▽
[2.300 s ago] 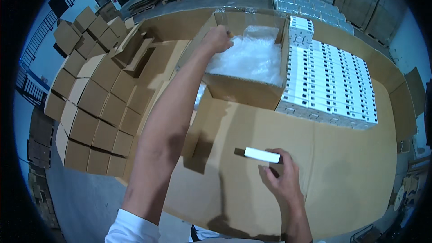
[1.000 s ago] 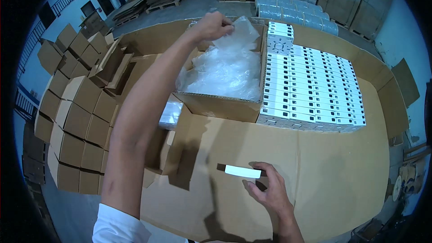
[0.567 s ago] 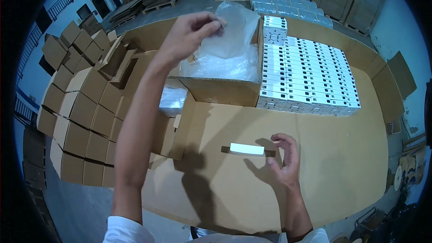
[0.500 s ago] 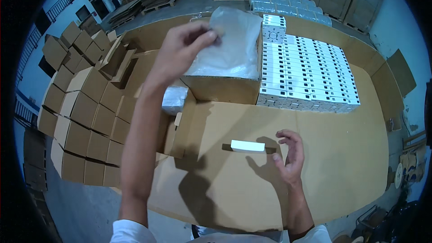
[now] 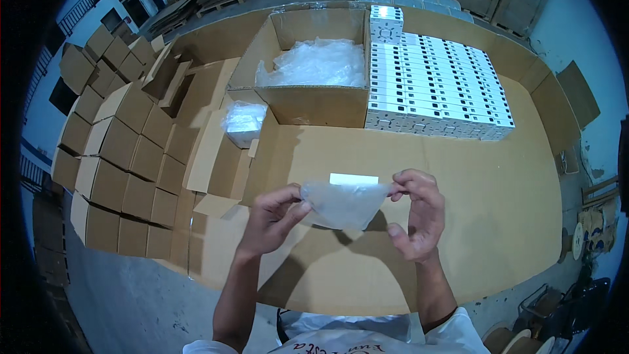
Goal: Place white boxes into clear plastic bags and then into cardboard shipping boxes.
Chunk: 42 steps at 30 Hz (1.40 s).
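Observation:
My left hand (image 5: 275, 217) pinches one upper corner of a clear plastic bag (image 5: 344, 204) between thumb and fingers. At the bag's other upper corner are the fingertips of my right hand (image 5: 420, 215), its thumb held apart below. Between both hands the bag is spread wide and tapers downward, low over the cardboard surface. Just behind it lies a small white box (image 5: 354, 179), its lower part covered by the bag. An open carton (image 5: 314, 106) farther back holds a heap of similar clear bags (image 5: 321, 62).
Stacked white boxes (image 5: 439, 88) with dark square marks stand at the back right. Left of centre, a wrapped bundle (image 5: 244, 123) sits in an open narrow carton (image 5: 216, 164). Closed brown cartons (image 5: 118, 177) line the left side. Raised cardboard walls (image 5: 553, 108) edge the work surface.
My left hand has come down from the carton to the front, bringing a plastic bag with it. My right hand has met the bag's other corner. The view has shifted slightly.

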Motion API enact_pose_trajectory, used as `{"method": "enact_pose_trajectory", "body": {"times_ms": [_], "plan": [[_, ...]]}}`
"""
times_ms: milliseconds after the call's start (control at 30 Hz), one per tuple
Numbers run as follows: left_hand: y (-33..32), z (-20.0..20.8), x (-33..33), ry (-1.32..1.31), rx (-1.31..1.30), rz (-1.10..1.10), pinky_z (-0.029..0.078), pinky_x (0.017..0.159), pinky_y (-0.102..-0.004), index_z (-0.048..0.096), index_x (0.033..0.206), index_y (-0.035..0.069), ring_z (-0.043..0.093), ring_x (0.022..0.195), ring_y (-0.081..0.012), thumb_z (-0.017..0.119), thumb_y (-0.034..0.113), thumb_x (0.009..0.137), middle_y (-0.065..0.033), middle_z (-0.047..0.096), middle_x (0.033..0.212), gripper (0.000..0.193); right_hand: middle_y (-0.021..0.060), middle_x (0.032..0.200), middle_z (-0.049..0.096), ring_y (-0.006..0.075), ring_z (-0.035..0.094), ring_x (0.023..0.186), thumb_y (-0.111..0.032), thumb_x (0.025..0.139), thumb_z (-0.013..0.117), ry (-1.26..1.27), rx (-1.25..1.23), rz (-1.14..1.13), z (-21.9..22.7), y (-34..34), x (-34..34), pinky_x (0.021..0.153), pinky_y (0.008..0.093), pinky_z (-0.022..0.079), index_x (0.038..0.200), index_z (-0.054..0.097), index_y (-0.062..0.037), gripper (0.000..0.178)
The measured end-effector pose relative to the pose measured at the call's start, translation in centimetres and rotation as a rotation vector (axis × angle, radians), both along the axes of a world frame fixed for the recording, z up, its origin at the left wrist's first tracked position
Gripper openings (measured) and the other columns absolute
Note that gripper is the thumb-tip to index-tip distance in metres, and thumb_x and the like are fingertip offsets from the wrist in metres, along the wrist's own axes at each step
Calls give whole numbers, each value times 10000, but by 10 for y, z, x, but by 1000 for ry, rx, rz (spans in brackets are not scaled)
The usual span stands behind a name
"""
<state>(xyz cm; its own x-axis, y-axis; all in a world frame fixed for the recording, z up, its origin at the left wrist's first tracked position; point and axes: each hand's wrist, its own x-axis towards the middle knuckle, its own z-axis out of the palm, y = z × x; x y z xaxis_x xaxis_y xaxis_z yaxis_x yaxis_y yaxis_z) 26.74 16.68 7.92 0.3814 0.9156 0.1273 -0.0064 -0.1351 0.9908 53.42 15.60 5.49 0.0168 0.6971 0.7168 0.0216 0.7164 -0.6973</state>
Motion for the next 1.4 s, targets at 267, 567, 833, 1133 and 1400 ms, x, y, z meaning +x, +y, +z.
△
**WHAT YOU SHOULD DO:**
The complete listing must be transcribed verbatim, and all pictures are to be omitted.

**WRITTEN SOLUTION:**
[2.300 s ago] 
[1.000 s ago] 
[0.567 s ago] 
[0.500 s ago] 
[now] 
Goal: Place white boxes into clear plastic bags and then into cardboard shipping boxes.
Chunk: 42 steps at 30 Hz (1.40 s).
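Observation:
My left hand (image 5: 275, 217) pinches one upper corner of a clear plastic bag (image 5: 344, 204) between thumb and fingers. At the bag's other upper corner are the fingertips of my right hand (image 5: 420, 215), its thumb held apart below. Between both hands the bag is spread wide and tapers downward, low over the cardboard surface. Just behind it lies a small white box (image 5: 354, 179), its lower part covered by the bag. An open carton (image 5: 314, 106) farther back holds a heap of similar clear bags (image 5: 321, 62).
Stacked white boxes (image 5: 439, 88) with dark square marks stand at the back right. Left of centre, a wrapped bundle (image 5: 244, 123) sits in an open narrow carton (image 5: 216, 164). Closed brown cartons (image 5: 118, 177) line the left side. Raised cardboard walls (image 5: 553, 108) edge the work surface.
My left hand has come down from the carton to the front, bringing a plastic bag with it. My right hand has met the bag's other corner. The view has shifted slightly.
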
Motion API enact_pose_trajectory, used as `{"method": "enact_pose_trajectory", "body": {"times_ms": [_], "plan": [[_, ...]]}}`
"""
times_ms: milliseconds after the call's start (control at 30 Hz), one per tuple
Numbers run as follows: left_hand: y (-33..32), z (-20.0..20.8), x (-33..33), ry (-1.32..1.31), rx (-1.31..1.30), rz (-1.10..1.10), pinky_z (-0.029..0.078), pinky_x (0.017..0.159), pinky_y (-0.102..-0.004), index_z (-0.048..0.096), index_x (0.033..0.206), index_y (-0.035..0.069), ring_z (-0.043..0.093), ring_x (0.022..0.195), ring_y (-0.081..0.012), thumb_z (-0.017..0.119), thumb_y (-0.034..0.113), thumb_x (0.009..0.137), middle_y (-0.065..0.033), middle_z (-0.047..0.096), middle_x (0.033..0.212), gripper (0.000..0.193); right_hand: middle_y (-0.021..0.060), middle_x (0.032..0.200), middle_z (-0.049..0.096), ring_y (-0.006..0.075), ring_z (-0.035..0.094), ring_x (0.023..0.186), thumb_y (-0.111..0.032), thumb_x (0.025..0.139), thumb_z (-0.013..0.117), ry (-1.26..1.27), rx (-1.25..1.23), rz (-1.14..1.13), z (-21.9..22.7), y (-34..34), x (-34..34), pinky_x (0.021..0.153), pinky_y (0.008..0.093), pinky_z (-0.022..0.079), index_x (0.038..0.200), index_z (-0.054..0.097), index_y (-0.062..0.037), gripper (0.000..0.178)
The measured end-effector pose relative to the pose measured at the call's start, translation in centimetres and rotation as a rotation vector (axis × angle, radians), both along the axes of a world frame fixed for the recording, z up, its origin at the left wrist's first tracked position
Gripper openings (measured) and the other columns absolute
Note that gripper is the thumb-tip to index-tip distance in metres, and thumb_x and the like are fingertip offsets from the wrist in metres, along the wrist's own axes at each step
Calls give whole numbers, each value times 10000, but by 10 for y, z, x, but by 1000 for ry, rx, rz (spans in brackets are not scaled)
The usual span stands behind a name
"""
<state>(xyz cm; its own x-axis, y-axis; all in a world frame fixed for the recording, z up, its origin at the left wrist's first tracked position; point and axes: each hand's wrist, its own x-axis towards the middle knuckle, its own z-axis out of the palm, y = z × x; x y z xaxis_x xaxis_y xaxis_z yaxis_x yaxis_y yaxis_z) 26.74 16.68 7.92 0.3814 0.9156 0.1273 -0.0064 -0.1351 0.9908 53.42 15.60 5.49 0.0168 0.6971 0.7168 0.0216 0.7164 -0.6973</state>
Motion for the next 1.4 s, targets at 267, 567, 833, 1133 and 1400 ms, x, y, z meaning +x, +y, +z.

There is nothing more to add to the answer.